§ What this task involves
Write the data out again, matching every line exactly.

§ Records supplied
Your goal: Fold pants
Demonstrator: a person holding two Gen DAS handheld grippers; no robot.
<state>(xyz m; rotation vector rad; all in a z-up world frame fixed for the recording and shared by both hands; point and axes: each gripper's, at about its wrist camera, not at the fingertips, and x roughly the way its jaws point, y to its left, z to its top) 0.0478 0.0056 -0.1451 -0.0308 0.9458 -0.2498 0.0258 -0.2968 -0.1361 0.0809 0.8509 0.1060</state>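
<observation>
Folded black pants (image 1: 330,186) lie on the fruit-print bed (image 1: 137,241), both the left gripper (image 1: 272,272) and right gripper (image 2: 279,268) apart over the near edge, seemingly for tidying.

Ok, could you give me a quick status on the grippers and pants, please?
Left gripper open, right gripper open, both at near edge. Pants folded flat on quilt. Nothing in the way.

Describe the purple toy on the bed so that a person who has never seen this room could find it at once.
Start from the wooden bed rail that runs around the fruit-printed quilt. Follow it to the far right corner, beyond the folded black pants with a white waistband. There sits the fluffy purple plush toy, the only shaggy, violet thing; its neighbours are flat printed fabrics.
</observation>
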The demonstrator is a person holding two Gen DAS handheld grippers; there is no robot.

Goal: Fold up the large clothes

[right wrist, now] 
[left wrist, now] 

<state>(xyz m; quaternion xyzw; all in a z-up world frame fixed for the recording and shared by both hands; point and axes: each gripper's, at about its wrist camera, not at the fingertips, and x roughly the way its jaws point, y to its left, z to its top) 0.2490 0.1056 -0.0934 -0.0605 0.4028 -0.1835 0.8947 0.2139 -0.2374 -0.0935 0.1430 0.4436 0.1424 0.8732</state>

§ Written response
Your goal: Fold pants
Demonstrator: a person holding two Gen DAS handheld grippers; no robot.
<state>(xyz m; rotation vector rad; all in a z-up world frame fixed for the recording and shared by both hands; point and axes: each gripper's, at about its wrist camera, not at the fingertips, and x roughly the way its jaws point, y to its left, z to its top) 0.0478 0.0056 -0.1451 -0.0308 0.9458 -0.2498 0.0258 -0.2968 -0.1361 0.0809 0.8509 0.1060</state>
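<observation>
Folded black pants (image 1: 330,186) lie on the fruit-print bed (image 1: 137,241), both the left gripper (image 1: 272,272) and right gripper (image 2: 279,268) apart over the near edge, seemingly for tidying.

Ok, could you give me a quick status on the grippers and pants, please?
Left gripper open, right gripper open, both at near edge. Pants folded flat on quilt. Nothing in the way.

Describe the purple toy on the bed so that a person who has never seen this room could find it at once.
Start from the wooden bed rail that runs around the fruit-printed quilt. Follow it to the far right corner, beyond the folded black pants with a white waistband. There sits the fluffy purple plush toy, the only shaggy, violet thing; its neighbours are flat printed fabrics.
</observation>
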The demonstrator is a person holding two Gen DAS handheld grippers; there is no robot.

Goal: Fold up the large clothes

[right wrist, now] 
[left wrist, now] 

<state>(xyz m; quaternion xyzw; all in a z-up world frame fixed for the recording and shared by both hands; point and axes: each gripper's, at about its wrist camera, not at the fingertips, and x roughly the way its jaws point, y to its left, z to its top) 0.2490 0.1056 -0.0934 -0.0605 0.4028 -0.1835 0.8947 0.2139 -0.2374 -0.0935 0.1430 0.4436 0.1424 0.8732</state>

The answer was written out completely.